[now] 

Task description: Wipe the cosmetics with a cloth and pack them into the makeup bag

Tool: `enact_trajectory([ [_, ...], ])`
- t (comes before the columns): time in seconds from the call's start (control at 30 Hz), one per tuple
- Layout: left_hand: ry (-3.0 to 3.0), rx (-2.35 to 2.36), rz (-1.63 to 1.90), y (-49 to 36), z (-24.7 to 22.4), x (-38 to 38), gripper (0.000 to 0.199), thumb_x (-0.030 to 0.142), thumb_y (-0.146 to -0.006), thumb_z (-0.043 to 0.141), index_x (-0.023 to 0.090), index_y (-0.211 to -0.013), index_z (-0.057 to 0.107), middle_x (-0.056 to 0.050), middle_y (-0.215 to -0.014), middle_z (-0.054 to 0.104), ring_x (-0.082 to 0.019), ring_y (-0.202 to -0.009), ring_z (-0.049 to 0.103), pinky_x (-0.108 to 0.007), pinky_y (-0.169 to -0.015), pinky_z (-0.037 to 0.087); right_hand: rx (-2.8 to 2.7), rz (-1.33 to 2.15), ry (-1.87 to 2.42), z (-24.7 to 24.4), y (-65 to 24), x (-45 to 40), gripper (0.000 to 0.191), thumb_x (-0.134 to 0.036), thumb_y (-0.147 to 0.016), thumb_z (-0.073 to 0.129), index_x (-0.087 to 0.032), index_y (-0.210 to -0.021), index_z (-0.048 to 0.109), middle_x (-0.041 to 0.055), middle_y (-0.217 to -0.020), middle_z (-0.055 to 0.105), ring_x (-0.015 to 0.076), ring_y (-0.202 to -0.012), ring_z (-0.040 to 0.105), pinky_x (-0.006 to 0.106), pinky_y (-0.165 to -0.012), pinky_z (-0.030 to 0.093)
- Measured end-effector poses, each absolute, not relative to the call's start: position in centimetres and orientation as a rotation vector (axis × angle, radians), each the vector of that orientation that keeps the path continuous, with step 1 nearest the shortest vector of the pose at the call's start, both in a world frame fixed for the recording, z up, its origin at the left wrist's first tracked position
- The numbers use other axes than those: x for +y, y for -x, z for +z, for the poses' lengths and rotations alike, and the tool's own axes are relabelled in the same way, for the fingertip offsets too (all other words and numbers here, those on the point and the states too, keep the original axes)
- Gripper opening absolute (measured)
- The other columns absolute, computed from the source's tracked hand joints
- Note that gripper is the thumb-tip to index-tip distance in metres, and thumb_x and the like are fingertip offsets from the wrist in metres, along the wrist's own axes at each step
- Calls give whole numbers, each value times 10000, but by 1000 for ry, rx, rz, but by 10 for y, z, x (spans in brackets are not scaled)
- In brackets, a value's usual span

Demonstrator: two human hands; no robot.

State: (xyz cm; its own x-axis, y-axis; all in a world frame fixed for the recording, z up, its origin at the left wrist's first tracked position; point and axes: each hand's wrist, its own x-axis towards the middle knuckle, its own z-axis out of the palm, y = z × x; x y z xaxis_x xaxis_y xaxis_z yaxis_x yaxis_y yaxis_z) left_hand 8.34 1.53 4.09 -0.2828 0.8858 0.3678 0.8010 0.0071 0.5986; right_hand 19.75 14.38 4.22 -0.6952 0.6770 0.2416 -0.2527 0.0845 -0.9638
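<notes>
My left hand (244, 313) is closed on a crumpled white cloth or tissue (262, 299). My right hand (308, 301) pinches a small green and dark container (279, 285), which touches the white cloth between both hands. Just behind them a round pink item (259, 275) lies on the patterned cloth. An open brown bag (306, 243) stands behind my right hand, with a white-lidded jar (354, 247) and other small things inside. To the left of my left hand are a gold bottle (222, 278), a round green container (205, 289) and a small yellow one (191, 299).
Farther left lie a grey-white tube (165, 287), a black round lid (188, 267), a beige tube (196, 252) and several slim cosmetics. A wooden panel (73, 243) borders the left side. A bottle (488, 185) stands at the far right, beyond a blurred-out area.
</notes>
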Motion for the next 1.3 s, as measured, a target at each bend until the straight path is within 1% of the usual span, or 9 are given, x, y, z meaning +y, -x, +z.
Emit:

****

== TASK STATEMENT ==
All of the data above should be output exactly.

== YOUR RESPONSE ==
[now] 

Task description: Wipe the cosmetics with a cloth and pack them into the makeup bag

Tool: `enact_trajectory([ [_, ...], ])`
- t (comes before the columns): time in seconds from the call's start (control at 30 Hz), one per tuple
- Layout: left_hand: ry (-3.0 to 3.0), rx (-2.35 to 2.36), rz (-1.63 to 1.90), y (-49 to 36), z (-24.7 to 22.4), x (-38 to 38), gripper (0.000 to 0.199), thumb_x (-0.030 to 0.142), thumb_y (-0.146 to -0.006), thumb_z (-0.043 to 0.141), index_x (-0.023 to 0.090), index_y (-0.211 to -0.013), index_z (-0.057 to 0.107), middle_x (-0.056 to 0.050), middle_y (-0.215 to -0.014), middle_z (-0.054 to 0.104), ring_x (-0.082 to 0.019), ring_y (-0.202 to -0.009), ring_z (-0.049 to 0.103), pinky_x (-0.108 to 0.007), pinky_y (-0.169 to -0.015), pinky_z (-0.037 to 0.087); right_hand: rx (-2.8 to 2.7), rz (-1.33 to 2.15), ry (-1.87 to 2.42), z (-24.7 to 24.4), y (-65 to 24), x (-45 to 40), gripper (0.000 to 0.191), thumb_x (-0.134 to 0.036), thumb_y (-0.147 to 0.016), thumb_z (-0.073 to 0.129), index_x (-0.087 to 0.032), index_y (-0.210 to -0.021), index_z (-0.048 to 0.109), middle_x (-0.041 to 0.055), middle_y (-0.217 to -0.020), middle_z (-0.055 to 0.105), ring_x (-0.015 to 0.076), ring_y (-0.202 to -0.012), ring_z (-0.040 to 0.105), pinky_x (-0.006 to 0.106), pinky_y (-0.165 to -0.012), pinky_z (-0.030 to 0.093)
- Measured end-effector poses, each absolute, not relative to the call's start: position in centimetres and orientation as a rotation vector (axis × angle, radians), each the vector of that orientation that keeps the path continuous, with step 1 nearest the shortest vector of the pose at the call's start, both in a world frame fixed for the recording, z up, its origin at the left wrist's first tracked position
- The numbers use other axes than those: x for +y, y for -x, z for +z, for the poses' lengths and rotations alike, and the tool's own axes are relabelled in the same way, for the fingertip offsets too (all other words and numbers here, those on the point and the states too, keep the original axes)
- Gripper opening absolute (measured)
- The other columns absolute, computed from the source's tracked hand joints
- Note that gripper is the thumb-tip to index-tip distance in metres, and thumb_x and the like are fingertip offsets from the wrist in metres, along the wrist's own axes at each step
- Calls give whole numbers, each value times 10000, but by 1000 for ry, rx, rz, but by 10 for y, z, x (spans in brackets are not scaled)
- In brackets, a value's usual span

Demonstrator: two human hands; no robot.

State: (xyz cm; its own x-axis, y-axis; all in a world frame fixed for the recording, z up, its origin at the left wrist's first tracked position; point and axes: each hand's wrist, its own x-axis towards the middle knuckle, its own z-axis out of the palm, y = z × x; x y z xaxis_x xaxis_y xaxis_z yaxis_x yaxis_y yaxis_z) left_hand 8.34 1.53 4.09 -0.2828 0.8858 0.3678 0.8010 0.0071 0.5986; right_hand 19.75 14.38 4.22 -0.6952 0.6770 0.2416 -0.2527 0.0845 -0.9638
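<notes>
My left hand (244, 313) is closed on a crumpled white cloth or tissue (262, 299). My right hand (308, 301) pinches a small green and dark container (279, 285), which touches the white cloth between both hands. Just behind them a round pink item (259, 275) lies on the patterned cloth. An open brown bag (306, 243) stands behind my right hand, with a white-lidded jar (354, 247) and other small things inside. To the left of my left hand are a gold bottle (222, 278), a round green container (205, 289) and a small yellow one (191, 299).
Farther left lie a grey-white tube (165, 287), a black round lid (188, 267), a beige tube (196, 252) and several slim cosmetics. A wooden panel (73, 243) borders the left side. A bottle (488, 185) stands at the far right, beyond a blurred-out area.
</notes>
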Motion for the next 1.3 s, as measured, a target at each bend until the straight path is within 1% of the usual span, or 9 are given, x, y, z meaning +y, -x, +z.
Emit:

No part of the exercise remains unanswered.